- Exercise aim -
Among the entries below, tally the lines that include "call", and give the number alone.

(Stored dataset items)
----------------------------------------

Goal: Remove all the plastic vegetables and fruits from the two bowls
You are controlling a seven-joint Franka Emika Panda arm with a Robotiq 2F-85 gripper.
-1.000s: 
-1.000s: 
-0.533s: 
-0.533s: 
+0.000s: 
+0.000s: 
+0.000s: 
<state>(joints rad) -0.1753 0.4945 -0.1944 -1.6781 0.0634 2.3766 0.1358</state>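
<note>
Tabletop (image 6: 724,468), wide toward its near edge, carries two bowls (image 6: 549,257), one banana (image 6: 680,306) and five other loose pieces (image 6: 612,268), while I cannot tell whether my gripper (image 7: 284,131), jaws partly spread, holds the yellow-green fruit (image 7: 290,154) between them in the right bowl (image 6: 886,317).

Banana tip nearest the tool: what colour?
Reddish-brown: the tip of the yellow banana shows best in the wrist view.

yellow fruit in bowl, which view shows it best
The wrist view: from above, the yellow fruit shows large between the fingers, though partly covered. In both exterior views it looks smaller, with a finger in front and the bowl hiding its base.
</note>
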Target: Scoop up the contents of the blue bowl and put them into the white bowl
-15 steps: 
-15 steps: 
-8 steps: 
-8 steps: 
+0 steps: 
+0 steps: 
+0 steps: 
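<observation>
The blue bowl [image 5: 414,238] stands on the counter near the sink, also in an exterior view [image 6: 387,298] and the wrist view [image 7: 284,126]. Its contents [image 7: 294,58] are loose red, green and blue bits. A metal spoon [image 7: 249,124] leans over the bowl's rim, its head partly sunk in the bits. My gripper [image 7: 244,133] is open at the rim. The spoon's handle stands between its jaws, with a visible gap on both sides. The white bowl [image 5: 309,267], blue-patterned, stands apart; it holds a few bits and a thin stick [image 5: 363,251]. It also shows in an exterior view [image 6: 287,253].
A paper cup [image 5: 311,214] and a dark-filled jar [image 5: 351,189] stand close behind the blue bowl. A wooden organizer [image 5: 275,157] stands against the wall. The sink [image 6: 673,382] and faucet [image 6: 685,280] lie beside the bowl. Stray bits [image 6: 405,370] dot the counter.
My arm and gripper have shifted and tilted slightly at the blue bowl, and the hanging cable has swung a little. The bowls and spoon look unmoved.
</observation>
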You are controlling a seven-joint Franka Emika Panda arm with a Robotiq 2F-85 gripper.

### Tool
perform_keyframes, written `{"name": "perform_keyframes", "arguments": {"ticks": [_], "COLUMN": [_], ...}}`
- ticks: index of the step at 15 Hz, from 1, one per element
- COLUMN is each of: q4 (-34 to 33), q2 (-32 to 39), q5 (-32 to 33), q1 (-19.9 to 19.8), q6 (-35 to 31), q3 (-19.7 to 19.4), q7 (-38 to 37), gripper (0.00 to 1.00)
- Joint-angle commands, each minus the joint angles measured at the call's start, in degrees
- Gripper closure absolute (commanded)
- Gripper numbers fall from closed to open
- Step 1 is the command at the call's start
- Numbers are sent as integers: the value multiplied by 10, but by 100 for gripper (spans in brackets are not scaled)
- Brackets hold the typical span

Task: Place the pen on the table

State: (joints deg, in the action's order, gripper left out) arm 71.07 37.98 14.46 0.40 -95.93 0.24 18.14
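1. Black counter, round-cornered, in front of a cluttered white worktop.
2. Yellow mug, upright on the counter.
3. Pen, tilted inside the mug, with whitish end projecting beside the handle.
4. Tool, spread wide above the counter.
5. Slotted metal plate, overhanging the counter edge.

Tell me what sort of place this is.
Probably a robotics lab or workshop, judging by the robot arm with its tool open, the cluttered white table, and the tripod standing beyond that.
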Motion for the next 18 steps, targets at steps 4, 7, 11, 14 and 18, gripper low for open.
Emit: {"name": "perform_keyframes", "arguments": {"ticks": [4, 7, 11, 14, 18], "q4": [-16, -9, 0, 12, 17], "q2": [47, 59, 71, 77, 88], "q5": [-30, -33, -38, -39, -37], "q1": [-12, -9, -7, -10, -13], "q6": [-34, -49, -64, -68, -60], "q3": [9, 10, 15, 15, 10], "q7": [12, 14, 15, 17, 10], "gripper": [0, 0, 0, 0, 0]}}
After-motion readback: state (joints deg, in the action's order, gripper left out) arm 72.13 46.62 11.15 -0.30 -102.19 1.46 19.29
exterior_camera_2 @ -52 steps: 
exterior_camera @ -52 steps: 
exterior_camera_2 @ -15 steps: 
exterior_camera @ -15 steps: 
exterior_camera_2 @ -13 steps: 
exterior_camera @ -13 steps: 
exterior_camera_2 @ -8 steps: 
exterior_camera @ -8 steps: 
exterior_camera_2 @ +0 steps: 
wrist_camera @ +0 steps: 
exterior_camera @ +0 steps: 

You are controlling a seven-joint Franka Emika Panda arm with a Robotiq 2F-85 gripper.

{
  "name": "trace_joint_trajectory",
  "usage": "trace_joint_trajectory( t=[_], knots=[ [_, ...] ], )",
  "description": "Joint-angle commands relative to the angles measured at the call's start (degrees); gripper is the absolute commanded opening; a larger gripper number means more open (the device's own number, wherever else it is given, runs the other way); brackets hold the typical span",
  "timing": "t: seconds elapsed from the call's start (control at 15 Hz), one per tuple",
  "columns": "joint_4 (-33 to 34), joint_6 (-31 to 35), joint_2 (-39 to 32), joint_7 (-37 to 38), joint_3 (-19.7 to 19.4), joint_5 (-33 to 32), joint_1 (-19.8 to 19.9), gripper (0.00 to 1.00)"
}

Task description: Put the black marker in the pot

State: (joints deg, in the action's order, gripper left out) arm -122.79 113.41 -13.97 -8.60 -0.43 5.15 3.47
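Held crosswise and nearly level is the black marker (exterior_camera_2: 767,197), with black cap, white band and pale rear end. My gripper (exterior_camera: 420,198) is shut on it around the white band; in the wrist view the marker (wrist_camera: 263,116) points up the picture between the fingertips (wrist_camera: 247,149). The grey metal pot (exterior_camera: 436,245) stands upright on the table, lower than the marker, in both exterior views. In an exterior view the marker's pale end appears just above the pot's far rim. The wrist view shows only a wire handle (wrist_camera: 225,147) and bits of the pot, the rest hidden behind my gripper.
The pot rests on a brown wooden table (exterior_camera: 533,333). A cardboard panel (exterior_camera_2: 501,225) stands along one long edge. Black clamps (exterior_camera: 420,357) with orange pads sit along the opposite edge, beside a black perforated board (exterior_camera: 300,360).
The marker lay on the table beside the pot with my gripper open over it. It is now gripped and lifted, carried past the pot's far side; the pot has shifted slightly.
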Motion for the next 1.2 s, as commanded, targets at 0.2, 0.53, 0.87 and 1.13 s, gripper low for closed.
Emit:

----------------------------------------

- Answer space -
4